Programming in Bodo vs Numba
Let’s take a look at some code examples. Consider the following example of k-means written in NumPy. This example starts with loading the data points from a file and, to make the comparison fair between Bodo and Numba, also loads a file containing the same set of initial randomized centroids. This example also highlights Bodo’s main data distribution requirement that all “large” data variables (in this case data) should be accessed using parallelizable operations along the first dimension (in this case num_points) to be distributable. This algorithm is also parallelizable via Numba allowing us a direct performance comparison.
import numpy as np
from bodo import jit, prange
from math import sqrt
@jit
def kmeans_bodo(num_points,
num_features,
k,
num_iterations):
datafile = np.fromfile("kmeans_data",
dtype=np.float64)
data = (datafile.reshape((num_points,
num_features)))
centroidsfile = np.fromfile("orig_centroids",
dtype=np.float64)
centroids = (centroidsfile.reshape((k,
num_features)))
for it in range(num_iterations):
dist = np.array(
[[sqrt(np.sum(
(data[i,:]-centroids[j,:])**2))
for j in range(k)]
for i in range(num_points)])
labels = np.array(
[dist[i,:].argmin()
for i in range(num_points)])
centroids = np.array(
[[np.sum(
data[labels==i, j])/np.sum(labels==i)
for j in range(num_features)]
for i in range(k)])
centroids.tofile("centroids.out")
labels.tofile("labels.out")
Performance Comparison
The following figure shows the runtime of Bodo and Numba for the above code and the given parameters running on a 16 core, Intel 14900K with 96GB of RAM. The equivalent Numba code loads and saves the inputs and outputs outside of the Numba function since I/O is not supported by Numba, but in both cases the loading and saving time is negligible.

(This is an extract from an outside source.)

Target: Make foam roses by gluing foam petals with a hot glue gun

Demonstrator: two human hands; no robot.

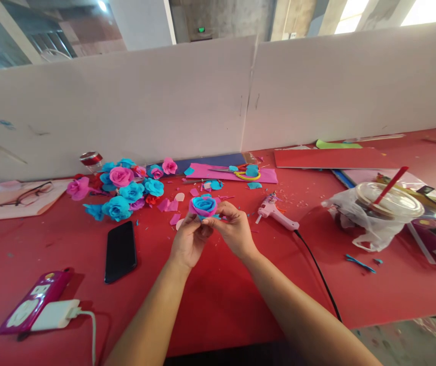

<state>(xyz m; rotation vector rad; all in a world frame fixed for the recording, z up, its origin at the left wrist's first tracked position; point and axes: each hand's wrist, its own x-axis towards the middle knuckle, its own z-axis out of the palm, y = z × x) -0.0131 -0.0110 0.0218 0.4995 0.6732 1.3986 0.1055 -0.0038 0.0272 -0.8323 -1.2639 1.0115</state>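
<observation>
1. Rose (204, 204): matt, crepe-like paper.
2. Flowers (117, 207): matt paper.
3. Glue gun (279, 215): smooth plastic.
4. Phone (121, 251): smooth, glossy, glass-like front.
5. Bag (373, 237): thin, crumpled, translucent plastic.
6. Counter (218, 310): smooth, faint sheen.
7. Lid (401, 199): clear, glossy plastic.

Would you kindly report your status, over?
Left hand, right hand: both holding flower. Flower: blue and pink petals. Glue gun: beside right hand, not touching.

You are holding a paper flower (204, 204) up over the middle of the desk (221, 305), pinching it between your left grip (190, 241) and right grip (236, 230). Its bright blue petals are curling in layers around the centre, and a pinkish-purple petal is wrapping their left and near sides. The bloom is opening upward, with a little blue showing beneath the purple.
</observation>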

Bodo is about 40% faster than Numba in this case. In general, Bodo’s process-level parallelism with MPI can have several advantages compared to Numba’s threading. First, MPI processes have their own isolated memory regions and communicate using messages, which avoids “false sharing” of cache lines, lock contention and other resource contention issues of threading. Second, the message passing approach requires Bodo to make precise parallelism and data communication decisions, avoiding expensive implicit data communication through shared memory’s cache coherence in some cases. Third, Bodo launches the MPI processes only once, but Numba may have repeated fork-join overheads. In short, MPI process-style parallelism can have significant benefits over threading even on a single node.
Conclusion
Both Numba and Bodo offer powerful capabilities for accelerating Python code, but they serve different purposes and excel in different use cases. For strictly NumPy code on a single machine, Numba may often be easier programmatically and in many cases on par with Bodo in terms of performance. On the other hand, Bodo is designed for large-scale data processing across clusters and as such supports additional Python packages like Pandas and Scikit-learn, which are frequently used in data engineering workflows. However, even for single node strictly NumPy code, we have shown that there are cases where Bodo has a performance advantage.
By carefully assessing your project's requirements, data size, computational needs, and execution environment, you can choose the tool that will deliver the best performance for your specific use case. Remember that the key to optimization is not just about choosing the right tool but also about understanding the nature of your problem and how best to leverage the tools at your disposal.